First, uncertainty around these estimates is considerable, with forecasts for next year’s inflation ranging from -0.4% to 2.5%. Any mid-point forecast therefore needs to be taken with a grain of salt.
Second, private sector forecasts appear considerably more optimistic than the latest projections by the IMF, which sees euro area GDP contracting by 7.5% this year and predicts a markedly weaker rebound of only 4.7% in 2021.
Conclusion
Let me conclude.
What shape the recovery will ultimately take remains highly uncertain at the current juncture, even as authorities gradually start to ease lockdown measures in some economies.

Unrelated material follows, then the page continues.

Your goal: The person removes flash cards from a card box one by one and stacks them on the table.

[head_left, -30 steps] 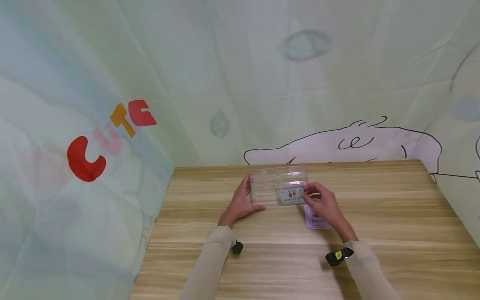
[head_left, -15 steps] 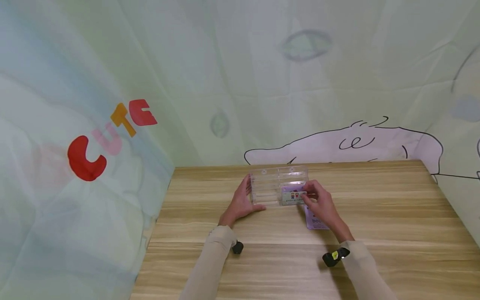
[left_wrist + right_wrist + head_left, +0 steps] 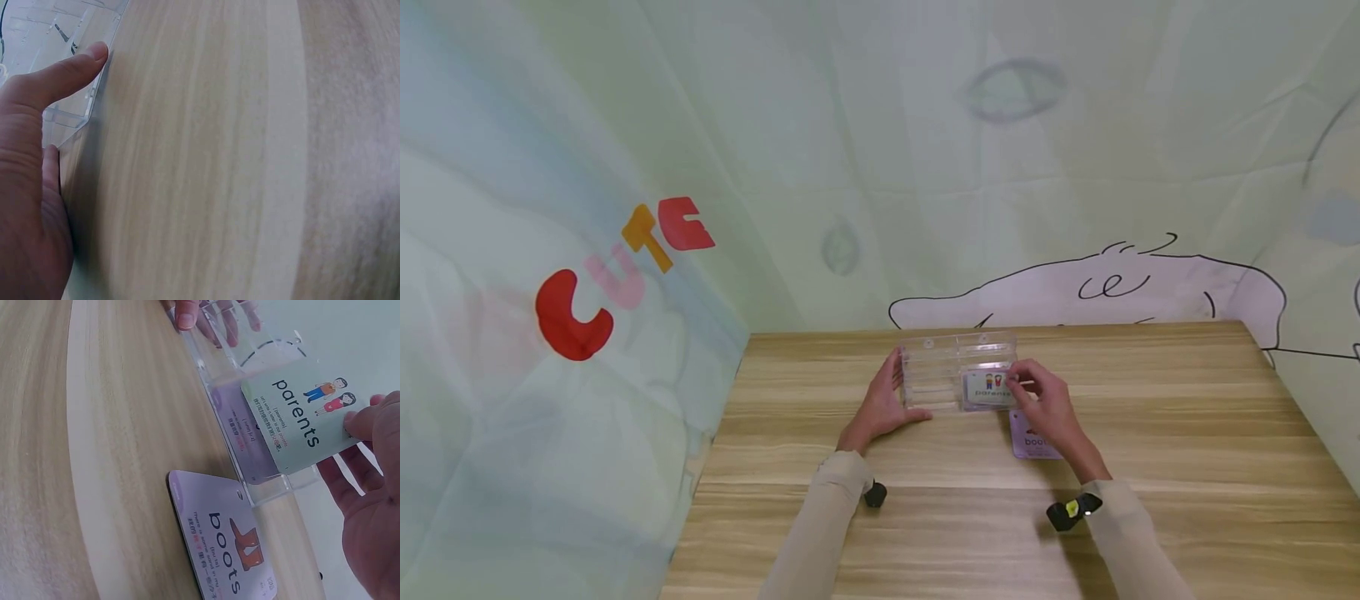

The ECB has responded forcefully to this historic crisis by adopting a wide-ranging set of carefully calibrated measures that collectively help mitigate the economic and financial fallout from the pandemic. Our measures contribute to easing financing conditions of firms and households and supporting banks in their effort to maintain viable liquidity conditions in the economy at large.
The Governing Council will continue to monitor closely the implications of the pandemic for the economy, and stands ready to adjust all of its instruments, as appropriate, to ensure that inflation moves towards its aim in a sustained manner and to avoid fragmentation that may hamper the smooth transmission of our monetary policy.
At the same time, other authorities will have to play their role as well, since ultimately the recovery will depend on the right combination of monetary policy and effective fiscal and regulatory policy, both at national and at European level.
Thank you very much for your attention.